We will start by setting up a simple example of a reproducible report.
Create Quarto Project
First, we will need to create a new Quarto project.
If you haven’t already, open RStudio – see Note 1 for how to use the terminal instead. Then, click on File > New Project… to open the New Project Wizard.
Here, select New Directory
And choose the project type Quarto Project.
Finally, enter the name of the directory where our report will be created in, for example code-publishing-exercise.
Also, we will utilize the package renv to track the R packages our project depends on. Using it makes it easier for others to view and obtain them at a later point in time. Therefore make sure that the box Use renv with this project is checked. Again, if this is the first time you are hearing about renv, have a look at the tutorial “Introduction to {renv}”.
If you are already familiar with Markdown and Quarto, you can uncheck the box Use visual markdown editor.
Click on Create Project. Your RStudio window should now look similar to this:
If, like in the image, a Quarto file with some demo content was opened automatically, you can close and delete it, for example, using RStudio’s file manager.
Make sure that your project is in a consistent state according to renv by running:
Console
renv::status()
If it reports packages that are not used, synchronize the lock file using:
Console
renv::snapshot()
Note 1: Without RStudio
Without RStudio, one can create a Quarto project with version control and renv enabled by typing the following into a terminal:
Terminal
quarto create project default code-publishing-exercisecd code-publishing-exercise/rm code-publishing-exercise.qmdgit initgit checkout -b main
Then, one can open an R session, by simply typing R into the terminal. Next, make sure that getwd() indicates that the working directory is code-publishing-exercise. If not, set it using setwd("code-publishing-exercise"). Then, initialize renv:
Console
renv::init()
You are now ready to stage and commit your files. You can either stage files separately or the whole project folder at once. If you do the latter, we recommend you to inspect the untracked changes before staging all of them:
In file paths, a period (.) means “the current directory”, while two periods (..) mean “the parent directory”. Therefore git add . means “stage the current directory for committing”.
Terminal
git status
Since no commits have been made so far, this should include every file that is not covered by the .gitignore file. If everything can be staged for committing – as is the case in this tutorial – you can follow up with:
Terminal
git add .git commit -m"Initial commit"
If you see a file you’d rather not commit, delete it or add its name to the .gitignore file. If you don’t check your changes before committing, you might accidentally commit something you’d rather not.
Tip 1
If git commit fails with the message Author identity unknown, you need to tell Git who you are. Run the following commands to set your name and email address:
Before adding your project files, it is helpful to decide on a directory structure, that is, how to call each file and where to put it. In general, the directory structure should facilitate understanding a project by breaking it into logical chunks. There is no single best solution, as a good structure depends on where a project’s complexity lies. However, it is usually helpful if the different files and folders reflect the execution order. For example, if there are multiple data processing stages, one can possibly differentiate input (raw data), intermediate (processed data), and output files (e.g., figures) and put them into separate folders. Similarly, the corresponding code files (e.g., preparation, modeling, visualization) can be prefixed with increasing numbers.

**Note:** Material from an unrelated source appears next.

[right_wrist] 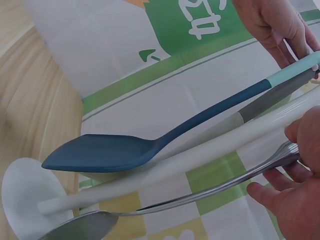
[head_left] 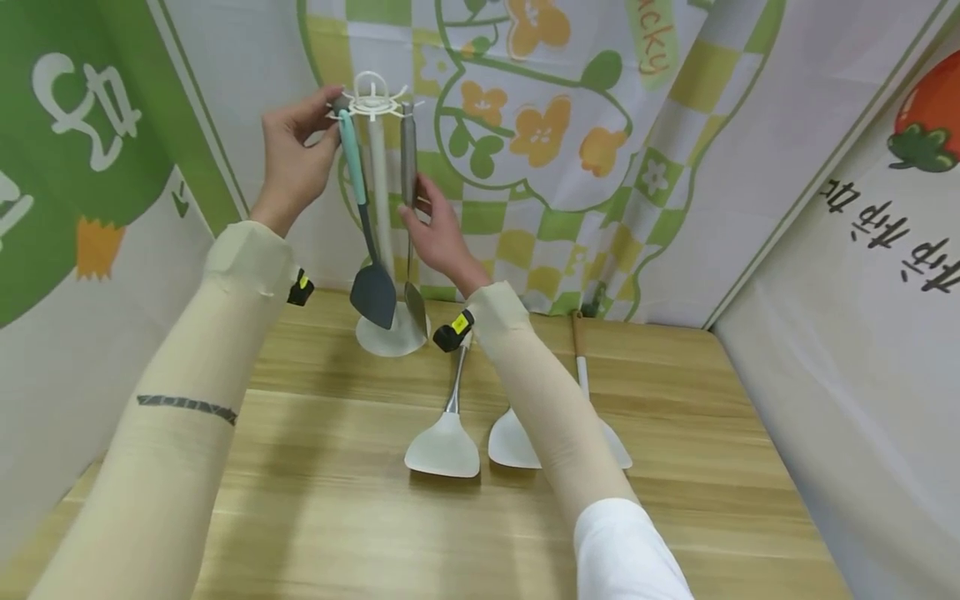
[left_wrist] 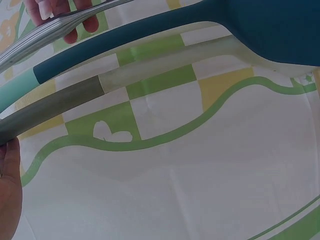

For the purpose of this tutorial, we will provide you with a data set and a corresponding analysis. They are simple enough to be put together in the root folder of your project.
Add Data
You can now download the data set we have prepared for you and put into your project folder: Data.csv
The data set is from the package palmerpenguins and contains the recorded bill lengths and sex of penguins living on three islands in the Palmer Archipelago, Antarctica. It was made available under the license CC0 1.0.
Warning 1: Consider Legal Restrictions Before Sharing
Everything you put into the project folder will be shared publicly. For reasons of reproducibility, this should include the data you analyze. Of course, you should only share them to the extent you are allowed to, taking into account:
applicable privacy laws (e.g., the GDPR for European citizens),
contractual obligations (e.g., with your data provider),
copyright of the data and their particular structure, and
any sui generis database right.
Privacy laws and contractual obligations may require you to create a completely anonymized or synthetic dataset1 (if possible), or prohibit any sharing of data, in which case you should provide a reference to a data repository where they can be obtained from. For further information, you can watch the talk “Data anonymity” by Felix Schönbrodt recorded during the LMU Open Science Center Summer School 2023 and have a look at the accompanying slides.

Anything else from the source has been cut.